Exercise brief: If a line holds the word "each", copy it from the entries.

··· Data provided ···

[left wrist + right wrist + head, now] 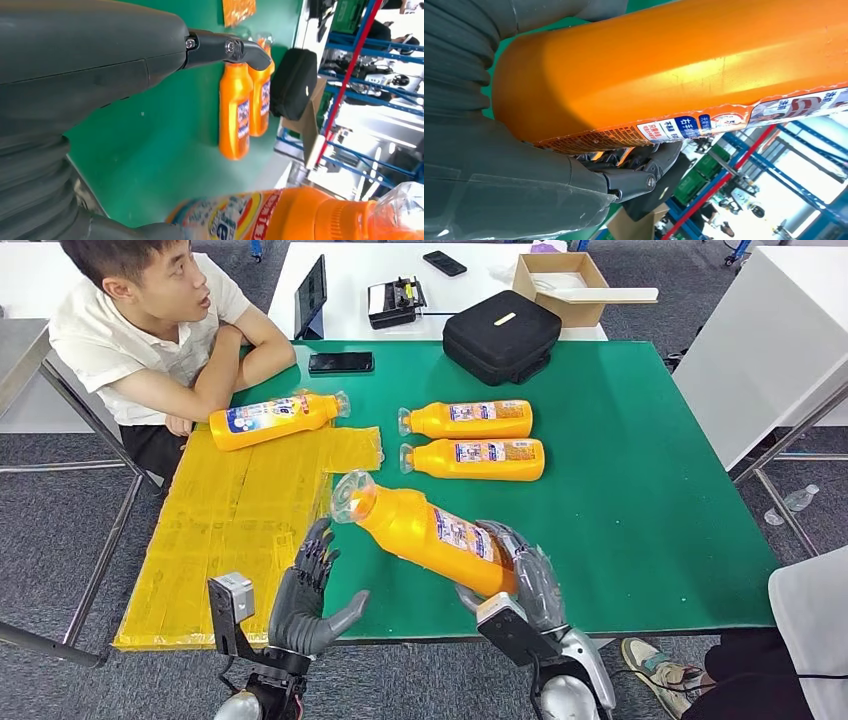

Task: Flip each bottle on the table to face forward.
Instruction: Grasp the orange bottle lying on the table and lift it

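On green table [640, 540]: 4 orange bottles [470, 419] (1 in right hand [525, 585]).

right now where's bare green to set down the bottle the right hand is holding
The widest bare patch of the green mat lies right of the held bottle, toward the table's right edge below the two paired bottles. Another lies right of that pair. It is crowded left, by the yellow sheet and left hand.
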Motion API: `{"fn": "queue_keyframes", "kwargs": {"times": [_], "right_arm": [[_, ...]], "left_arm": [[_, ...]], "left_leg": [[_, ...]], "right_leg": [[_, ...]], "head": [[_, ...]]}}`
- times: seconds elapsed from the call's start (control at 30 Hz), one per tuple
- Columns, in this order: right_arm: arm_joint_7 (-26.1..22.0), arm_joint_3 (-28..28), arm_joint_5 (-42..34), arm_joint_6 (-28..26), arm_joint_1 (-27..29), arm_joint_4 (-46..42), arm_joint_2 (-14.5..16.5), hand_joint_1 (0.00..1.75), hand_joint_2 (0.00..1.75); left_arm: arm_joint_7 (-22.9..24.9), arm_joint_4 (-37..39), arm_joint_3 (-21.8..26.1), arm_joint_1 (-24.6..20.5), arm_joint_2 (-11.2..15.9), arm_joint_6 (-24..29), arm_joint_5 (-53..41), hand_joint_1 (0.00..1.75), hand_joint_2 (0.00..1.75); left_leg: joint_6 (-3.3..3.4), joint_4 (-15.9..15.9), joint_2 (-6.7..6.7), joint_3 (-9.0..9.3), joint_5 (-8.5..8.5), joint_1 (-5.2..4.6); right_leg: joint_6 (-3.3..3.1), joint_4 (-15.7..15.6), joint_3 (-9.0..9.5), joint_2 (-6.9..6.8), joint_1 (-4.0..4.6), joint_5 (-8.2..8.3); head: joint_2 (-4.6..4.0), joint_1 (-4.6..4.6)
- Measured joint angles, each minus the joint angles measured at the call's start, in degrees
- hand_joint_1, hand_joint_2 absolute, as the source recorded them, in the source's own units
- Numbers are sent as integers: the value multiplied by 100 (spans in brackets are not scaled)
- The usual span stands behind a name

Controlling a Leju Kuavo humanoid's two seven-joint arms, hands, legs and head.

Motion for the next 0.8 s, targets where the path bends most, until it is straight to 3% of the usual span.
{"fn": "queue_keyframes", "kwargs": {"times": [0.37, 0.8], "right_arm": [[-65, 80, 276, 9, -495, 796, 167, 175, 175], [18, 413, 1029, -355, -861, 1509, 440, 175, 175]], "left_arm": [[-33, 204, -56, -98, -3, -300, 592, 0, 175], [-110, 536, -67, -376, -21, -23, 699, 0, 175]], "left_leg": [[-1, 0, 0, -1, 1, 0], [-2, 0, 1, -3, 3, 1]], "right_leg": [[0, 1, -3, 0, 0, 0], [0, 3, -6, 0, 1, 0]], "head": [[0, 0], [0, 1]]}}
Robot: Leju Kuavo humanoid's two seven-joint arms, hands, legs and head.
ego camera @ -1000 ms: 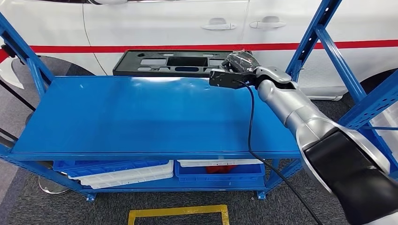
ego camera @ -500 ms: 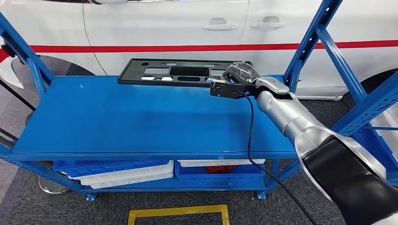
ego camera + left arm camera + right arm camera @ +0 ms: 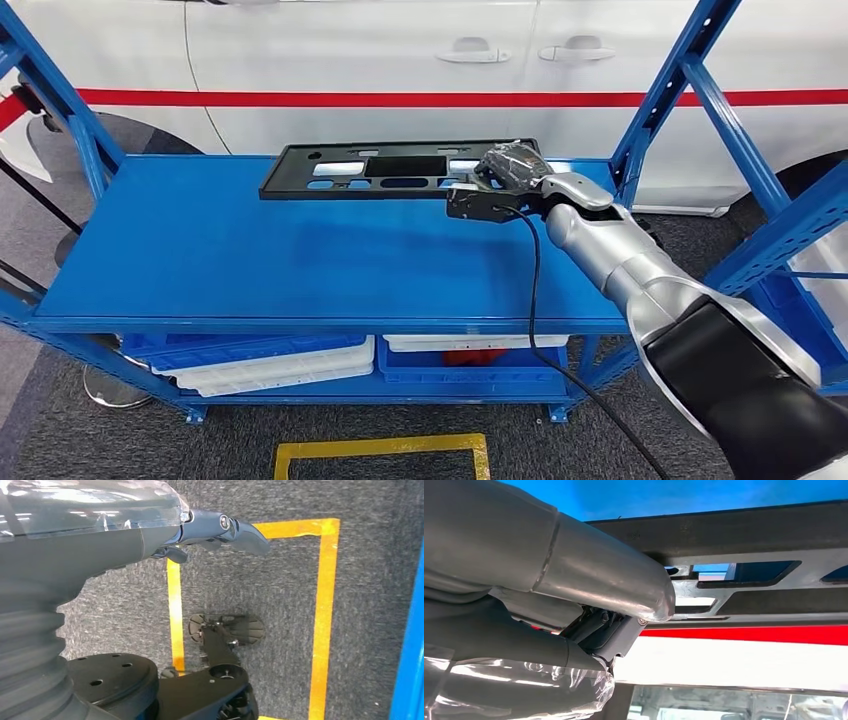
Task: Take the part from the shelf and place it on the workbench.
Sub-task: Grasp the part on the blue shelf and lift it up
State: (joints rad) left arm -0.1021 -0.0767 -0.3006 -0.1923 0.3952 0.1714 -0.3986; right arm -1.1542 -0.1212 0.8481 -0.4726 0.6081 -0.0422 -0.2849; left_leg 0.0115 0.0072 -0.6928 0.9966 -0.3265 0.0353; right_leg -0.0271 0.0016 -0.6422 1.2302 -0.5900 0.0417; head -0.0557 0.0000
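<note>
Head view, left to right. Blue shelf (image 3: pixel 250 250): flat top deck with slanted blue uprights at 9 and 3 o'clock. Below the deck, stacked white and blue trays (image 3: pixel 260 365) at 7 o'clock, and a blue bin (image 3: pixel 470 362) with white pieces in it at 6 o'clock. Yellow tape rectangle (image 3: pixel 380 455) on the grey carpet at 6 o'clock. White car (image 3: pixel 400 50) with a red stripe runs across the background at 12 o'clock. The part (image 3: pixel 385 168), a long black flat panel with rectangular cut-outs, lies over the far edge of the deck at roughly 12 o'clock, long axis running 9 to 3; whether it rests on the deck or is lifted just clear cannot be told. Right hand (image 3: pixel 505 170) sits at the panel's 3 o'clock end, fingers closed over that end of the panel, thumb pressed against its edge in the right wrist view (image 3: pixel 624 587); the silver arm enters from 5 o'clock with a black cable hanging from the wrist. Left hand (image 3: pixel 220 527), in the left wrist view, hangs above the carpet and tape; its fingers are spread loosely and hold nothing.
</note>
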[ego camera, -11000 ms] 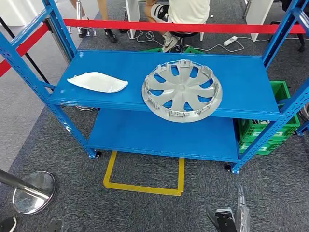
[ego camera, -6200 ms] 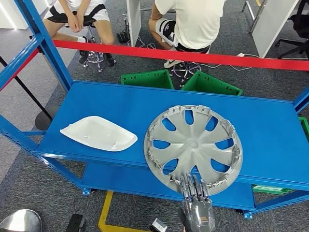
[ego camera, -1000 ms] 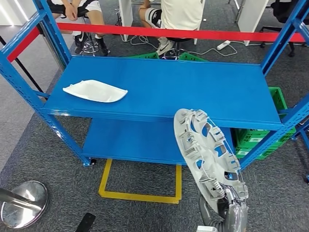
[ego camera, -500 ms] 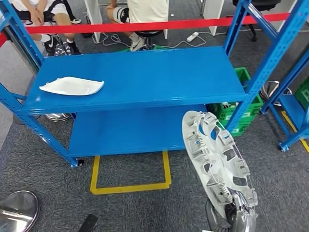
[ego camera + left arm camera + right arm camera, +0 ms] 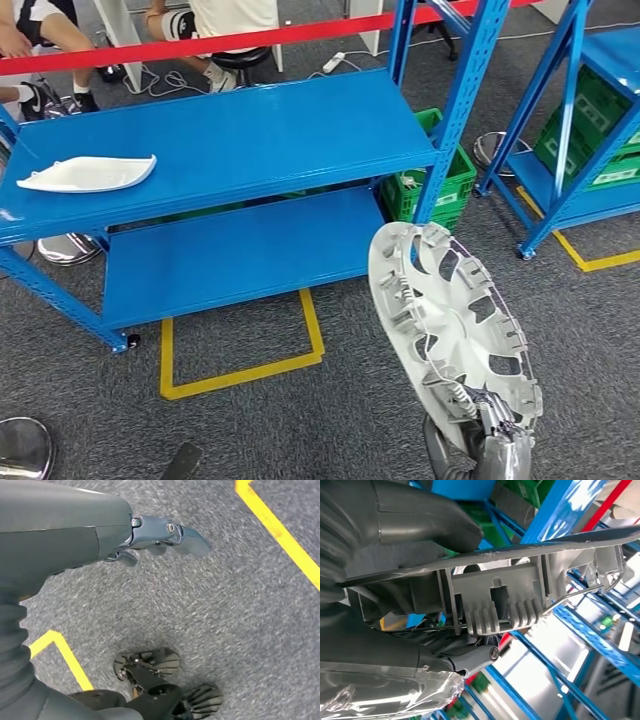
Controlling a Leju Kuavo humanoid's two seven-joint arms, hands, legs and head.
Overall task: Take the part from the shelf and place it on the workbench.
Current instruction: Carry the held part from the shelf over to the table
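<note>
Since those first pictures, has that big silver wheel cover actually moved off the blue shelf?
Yes. The wheel cover has left the top shelf; the right hand now holds it by the rim, tilted above the carpet.

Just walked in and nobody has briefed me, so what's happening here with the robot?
The robot is carrying a grey hubcap it took from the blue shelf. Its right robot hand grips the hubcap by the lower rim, holding it tilted up over the carpet. A white plastic part lies on the shelf's top level. The left robot hand hangs empty above the floor. The hubcap has not yet been set down anywhere.
</note>
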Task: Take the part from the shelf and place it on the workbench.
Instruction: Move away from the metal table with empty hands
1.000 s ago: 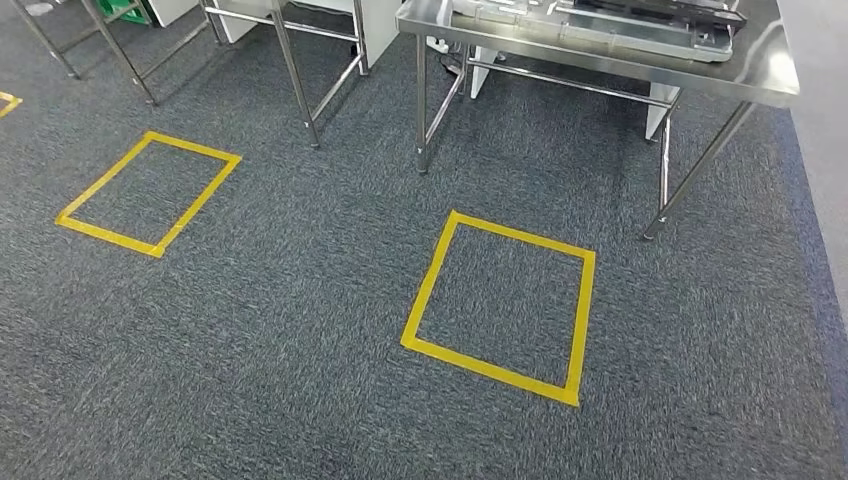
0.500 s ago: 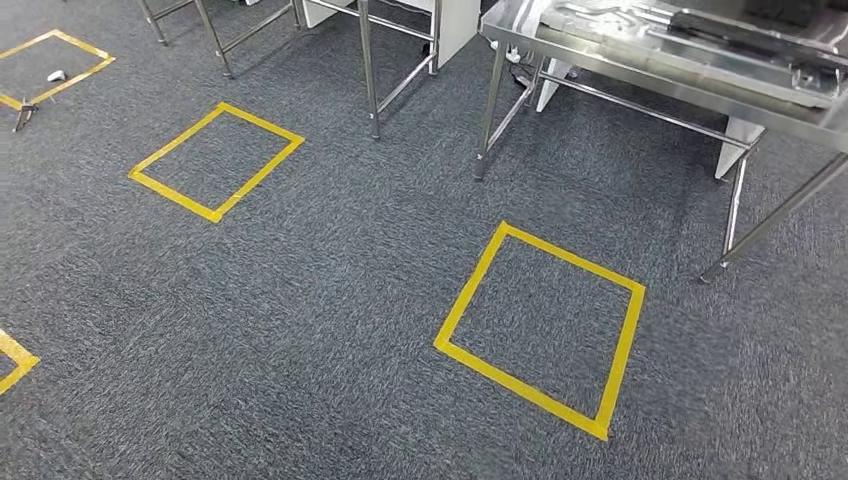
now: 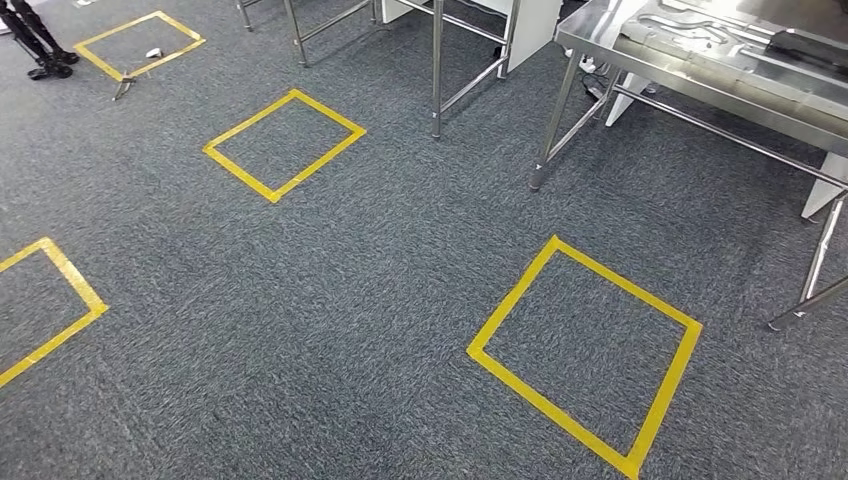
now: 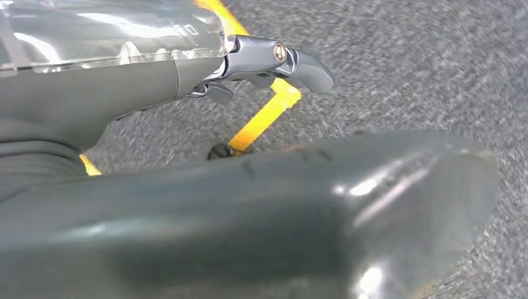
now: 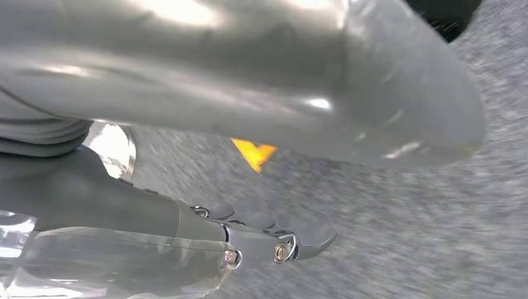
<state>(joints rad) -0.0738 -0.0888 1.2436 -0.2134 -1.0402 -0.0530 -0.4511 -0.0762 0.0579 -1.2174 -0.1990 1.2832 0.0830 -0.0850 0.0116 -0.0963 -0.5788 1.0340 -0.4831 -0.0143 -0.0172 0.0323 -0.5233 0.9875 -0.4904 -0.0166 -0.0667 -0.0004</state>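
Both hands hang over the grey carpet (image 3: pixel 330 330) — the left hand (image 4: pixel 249 187) and right hand (image 5: pixel 249 93) hold nothing, fingers apart. Metal parts (image 3: pixel 700 25) lie on the steel workbench (image 3: pixel 690 80), near a yellow tape square (image 3: pixel 585 350).

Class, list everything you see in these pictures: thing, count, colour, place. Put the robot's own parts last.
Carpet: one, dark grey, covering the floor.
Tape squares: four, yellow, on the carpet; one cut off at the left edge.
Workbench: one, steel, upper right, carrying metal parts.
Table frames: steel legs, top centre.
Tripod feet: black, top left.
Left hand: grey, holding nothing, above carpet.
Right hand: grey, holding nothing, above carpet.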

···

Solution:
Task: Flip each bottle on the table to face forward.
- Measured joint angles, each minus the joint angles measured at the call's start, in degrees

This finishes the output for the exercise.